I know it's sad that I can watch all these great tutorials and still be lost, but I am. Can anyone help an old man figure out how to get this done? What size panels and battery I need?

Once I learn how to do these things, I want to go solar on everything!

Thank you in advance!

Dave
 
The issue that may drive the inverter size is the startup Amps for the pump. Is there any way you can find out that information? Other members with experience may be able to estimate the start up current from the 11.2 Amps you reported above.
 
I agree with @Ampster, it's the surge that's going to be difficult to manager, unless the pump has some kind of 'soft start' mechanism?

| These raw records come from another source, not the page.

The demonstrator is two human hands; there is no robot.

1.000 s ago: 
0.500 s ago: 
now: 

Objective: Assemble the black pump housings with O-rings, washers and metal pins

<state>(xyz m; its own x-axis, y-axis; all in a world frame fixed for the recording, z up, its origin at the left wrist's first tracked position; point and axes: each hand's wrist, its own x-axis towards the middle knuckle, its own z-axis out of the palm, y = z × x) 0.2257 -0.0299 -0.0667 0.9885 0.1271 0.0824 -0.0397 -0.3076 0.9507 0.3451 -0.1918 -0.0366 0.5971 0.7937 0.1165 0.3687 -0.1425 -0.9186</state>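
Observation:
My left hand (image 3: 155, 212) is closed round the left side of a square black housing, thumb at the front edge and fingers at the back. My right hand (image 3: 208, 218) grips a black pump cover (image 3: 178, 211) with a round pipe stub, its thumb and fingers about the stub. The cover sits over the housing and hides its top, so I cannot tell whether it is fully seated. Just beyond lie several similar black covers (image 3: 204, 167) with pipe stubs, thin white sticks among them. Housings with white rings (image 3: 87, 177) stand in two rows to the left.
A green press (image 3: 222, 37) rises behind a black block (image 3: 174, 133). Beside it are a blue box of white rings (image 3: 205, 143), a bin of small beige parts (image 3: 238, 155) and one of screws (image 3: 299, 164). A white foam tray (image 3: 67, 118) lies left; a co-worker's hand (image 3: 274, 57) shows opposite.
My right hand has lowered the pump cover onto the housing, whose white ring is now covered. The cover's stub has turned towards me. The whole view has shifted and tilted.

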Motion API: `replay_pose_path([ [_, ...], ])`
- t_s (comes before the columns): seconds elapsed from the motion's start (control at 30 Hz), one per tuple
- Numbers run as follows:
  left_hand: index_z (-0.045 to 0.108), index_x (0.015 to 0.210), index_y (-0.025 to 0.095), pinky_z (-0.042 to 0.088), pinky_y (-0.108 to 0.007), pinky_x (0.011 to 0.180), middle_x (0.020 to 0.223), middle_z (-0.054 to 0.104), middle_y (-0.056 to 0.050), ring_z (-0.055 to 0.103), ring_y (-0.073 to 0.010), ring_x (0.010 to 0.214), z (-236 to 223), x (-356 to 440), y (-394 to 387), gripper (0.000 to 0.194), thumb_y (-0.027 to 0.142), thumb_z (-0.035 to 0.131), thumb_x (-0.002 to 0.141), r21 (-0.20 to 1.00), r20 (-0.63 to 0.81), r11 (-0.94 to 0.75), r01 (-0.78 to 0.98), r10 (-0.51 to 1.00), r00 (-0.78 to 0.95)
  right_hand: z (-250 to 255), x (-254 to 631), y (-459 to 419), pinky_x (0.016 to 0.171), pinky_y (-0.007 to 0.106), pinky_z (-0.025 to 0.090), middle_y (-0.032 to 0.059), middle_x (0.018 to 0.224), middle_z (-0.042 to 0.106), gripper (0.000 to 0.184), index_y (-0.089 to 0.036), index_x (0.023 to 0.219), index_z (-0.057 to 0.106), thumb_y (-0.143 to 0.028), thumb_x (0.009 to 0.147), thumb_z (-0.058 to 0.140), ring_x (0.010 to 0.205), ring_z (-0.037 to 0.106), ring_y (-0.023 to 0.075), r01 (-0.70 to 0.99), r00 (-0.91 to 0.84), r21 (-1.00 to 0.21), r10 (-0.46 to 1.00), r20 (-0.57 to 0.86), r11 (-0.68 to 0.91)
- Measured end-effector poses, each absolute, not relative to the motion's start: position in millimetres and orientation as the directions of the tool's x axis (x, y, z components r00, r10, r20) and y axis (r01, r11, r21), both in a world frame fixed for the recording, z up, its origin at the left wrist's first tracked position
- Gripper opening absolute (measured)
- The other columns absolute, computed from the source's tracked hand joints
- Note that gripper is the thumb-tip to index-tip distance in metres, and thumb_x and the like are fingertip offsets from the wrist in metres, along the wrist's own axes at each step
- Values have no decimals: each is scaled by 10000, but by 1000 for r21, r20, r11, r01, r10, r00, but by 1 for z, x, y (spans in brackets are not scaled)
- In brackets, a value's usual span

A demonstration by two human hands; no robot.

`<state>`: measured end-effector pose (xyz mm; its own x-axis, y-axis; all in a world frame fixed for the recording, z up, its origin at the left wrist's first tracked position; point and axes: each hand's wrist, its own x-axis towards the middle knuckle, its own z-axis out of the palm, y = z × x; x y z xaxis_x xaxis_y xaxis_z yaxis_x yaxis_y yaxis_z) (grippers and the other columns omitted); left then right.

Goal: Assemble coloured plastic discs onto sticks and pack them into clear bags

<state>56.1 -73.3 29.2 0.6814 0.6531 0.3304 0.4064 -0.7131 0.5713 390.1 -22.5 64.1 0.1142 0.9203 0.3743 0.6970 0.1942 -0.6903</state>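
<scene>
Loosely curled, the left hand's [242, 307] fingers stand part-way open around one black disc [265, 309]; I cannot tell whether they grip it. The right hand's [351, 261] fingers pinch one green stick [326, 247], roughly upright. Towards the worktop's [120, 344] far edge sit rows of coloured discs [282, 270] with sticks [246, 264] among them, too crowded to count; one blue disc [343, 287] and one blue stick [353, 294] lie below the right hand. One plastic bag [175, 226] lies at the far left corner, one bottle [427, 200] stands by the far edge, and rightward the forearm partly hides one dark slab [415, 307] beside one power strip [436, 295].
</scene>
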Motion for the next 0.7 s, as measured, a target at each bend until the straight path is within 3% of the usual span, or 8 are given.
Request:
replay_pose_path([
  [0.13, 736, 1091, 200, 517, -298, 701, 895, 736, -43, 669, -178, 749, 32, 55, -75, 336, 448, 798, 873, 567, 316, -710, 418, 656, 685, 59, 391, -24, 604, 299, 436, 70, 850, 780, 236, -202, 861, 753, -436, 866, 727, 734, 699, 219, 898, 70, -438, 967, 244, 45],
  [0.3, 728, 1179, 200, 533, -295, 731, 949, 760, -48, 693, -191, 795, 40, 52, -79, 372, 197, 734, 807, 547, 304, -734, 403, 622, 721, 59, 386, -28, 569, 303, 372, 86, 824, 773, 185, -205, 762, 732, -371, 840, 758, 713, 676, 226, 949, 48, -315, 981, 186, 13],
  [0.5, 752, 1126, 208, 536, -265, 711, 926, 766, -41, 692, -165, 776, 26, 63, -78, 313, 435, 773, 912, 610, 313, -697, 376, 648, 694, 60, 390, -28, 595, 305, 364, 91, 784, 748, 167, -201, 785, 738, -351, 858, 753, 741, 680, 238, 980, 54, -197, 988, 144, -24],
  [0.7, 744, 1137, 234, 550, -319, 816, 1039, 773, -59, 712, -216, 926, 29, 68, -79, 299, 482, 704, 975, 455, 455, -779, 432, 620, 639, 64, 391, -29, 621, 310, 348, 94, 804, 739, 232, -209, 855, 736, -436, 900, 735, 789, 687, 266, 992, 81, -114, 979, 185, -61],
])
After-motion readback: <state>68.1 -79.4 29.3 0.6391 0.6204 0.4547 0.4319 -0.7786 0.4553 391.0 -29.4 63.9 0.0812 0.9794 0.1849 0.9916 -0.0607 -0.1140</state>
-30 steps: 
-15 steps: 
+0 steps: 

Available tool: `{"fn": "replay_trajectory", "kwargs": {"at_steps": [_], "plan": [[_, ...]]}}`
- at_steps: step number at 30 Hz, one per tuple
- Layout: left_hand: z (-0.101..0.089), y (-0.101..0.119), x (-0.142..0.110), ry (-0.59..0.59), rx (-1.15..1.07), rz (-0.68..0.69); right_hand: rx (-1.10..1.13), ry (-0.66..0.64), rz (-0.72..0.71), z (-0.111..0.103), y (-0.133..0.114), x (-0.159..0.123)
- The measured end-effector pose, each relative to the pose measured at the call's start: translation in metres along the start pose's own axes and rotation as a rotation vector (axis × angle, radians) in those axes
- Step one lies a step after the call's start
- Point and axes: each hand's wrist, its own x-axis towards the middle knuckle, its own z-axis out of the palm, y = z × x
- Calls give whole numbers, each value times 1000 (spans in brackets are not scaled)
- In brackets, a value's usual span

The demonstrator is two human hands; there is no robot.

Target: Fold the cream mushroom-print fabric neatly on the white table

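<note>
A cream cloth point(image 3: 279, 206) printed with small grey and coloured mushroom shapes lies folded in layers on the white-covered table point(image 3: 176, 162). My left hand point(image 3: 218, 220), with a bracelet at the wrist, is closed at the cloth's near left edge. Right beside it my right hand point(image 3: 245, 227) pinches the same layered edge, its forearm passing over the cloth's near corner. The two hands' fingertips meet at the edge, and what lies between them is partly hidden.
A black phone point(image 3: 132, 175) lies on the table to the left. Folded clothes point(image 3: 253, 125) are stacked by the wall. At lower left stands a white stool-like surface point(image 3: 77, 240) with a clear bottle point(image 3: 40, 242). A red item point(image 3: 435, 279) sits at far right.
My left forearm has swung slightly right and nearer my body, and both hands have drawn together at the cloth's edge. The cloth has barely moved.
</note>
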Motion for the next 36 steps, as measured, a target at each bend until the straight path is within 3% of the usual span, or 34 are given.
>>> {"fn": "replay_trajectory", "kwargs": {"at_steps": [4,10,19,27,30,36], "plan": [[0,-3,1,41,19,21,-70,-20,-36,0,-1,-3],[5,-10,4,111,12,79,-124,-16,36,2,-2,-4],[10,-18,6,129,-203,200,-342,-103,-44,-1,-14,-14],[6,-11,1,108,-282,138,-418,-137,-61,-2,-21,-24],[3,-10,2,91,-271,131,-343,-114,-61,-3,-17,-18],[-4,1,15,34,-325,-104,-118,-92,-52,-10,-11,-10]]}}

But in general, 230V x 11.2A = 2,576W (VA for the purists, I'm assuming unity PF for the sake of simplicity), my guess it that your pump will surge three times that. But let's assume surge is sorted, a 3,000W inverter preferably running off a 24V (nominal) battery pack would do you. Running 2,576W for two hours is 5,152Wh, that's around 214AH at 24V of Lithium ion or around 429AH at 24V of lead-acid. Lithium ion is about $500 per 100AH, so $1,070. Lead-acid is about $100 per 100AH so $429.

In order to replenish 2,576Wh per day, you'd need ballpark 644W PV in Summer, 2,576W PV in Winter, though I guess you won't be doing much water pumping in Winter!

Edit: Ooops, double the prices, forgot it's 24V.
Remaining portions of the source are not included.